* **Work request**
In the data below, find the line containing "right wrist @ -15", then set down that line and every later line up to and including the line containing "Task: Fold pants", exactly.

* **Dataset extract**
::::
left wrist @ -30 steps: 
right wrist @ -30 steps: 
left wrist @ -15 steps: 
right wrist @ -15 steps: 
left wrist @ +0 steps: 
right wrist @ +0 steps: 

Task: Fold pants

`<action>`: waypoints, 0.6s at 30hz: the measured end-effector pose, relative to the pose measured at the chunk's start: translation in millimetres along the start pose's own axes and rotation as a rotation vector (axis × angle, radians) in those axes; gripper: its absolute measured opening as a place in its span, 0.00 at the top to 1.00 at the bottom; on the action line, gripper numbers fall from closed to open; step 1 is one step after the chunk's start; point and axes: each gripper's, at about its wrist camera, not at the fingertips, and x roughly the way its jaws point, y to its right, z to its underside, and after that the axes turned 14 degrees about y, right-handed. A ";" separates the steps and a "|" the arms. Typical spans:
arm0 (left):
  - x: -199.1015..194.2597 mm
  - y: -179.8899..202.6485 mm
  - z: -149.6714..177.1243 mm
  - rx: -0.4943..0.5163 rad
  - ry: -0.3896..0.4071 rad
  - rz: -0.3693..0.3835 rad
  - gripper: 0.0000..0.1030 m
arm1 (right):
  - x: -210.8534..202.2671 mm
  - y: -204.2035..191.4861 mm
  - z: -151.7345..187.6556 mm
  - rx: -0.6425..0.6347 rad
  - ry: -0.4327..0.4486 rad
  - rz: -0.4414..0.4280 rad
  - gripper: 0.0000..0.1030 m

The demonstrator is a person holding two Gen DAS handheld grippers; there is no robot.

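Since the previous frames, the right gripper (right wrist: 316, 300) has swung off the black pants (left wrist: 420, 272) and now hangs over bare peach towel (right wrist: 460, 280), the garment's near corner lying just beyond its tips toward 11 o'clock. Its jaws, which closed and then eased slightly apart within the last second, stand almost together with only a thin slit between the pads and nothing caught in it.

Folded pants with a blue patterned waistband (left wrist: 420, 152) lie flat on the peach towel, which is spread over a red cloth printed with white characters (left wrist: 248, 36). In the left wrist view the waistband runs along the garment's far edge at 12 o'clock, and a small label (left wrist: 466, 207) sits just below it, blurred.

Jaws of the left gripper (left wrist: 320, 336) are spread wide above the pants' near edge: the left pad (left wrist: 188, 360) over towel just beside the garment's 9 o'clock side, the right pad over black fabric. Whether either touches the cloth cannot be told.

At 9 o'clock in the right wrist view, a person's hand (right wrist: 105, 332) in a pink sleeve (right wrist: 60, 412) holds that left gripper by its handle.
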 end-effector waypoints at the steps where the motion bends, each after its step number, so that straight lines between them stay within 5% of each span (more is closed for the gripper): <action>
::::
* **Reply**
right wrist @ -15 steps: 
left wrist @ +0 steps: 
right wrist @ +0 steps: 

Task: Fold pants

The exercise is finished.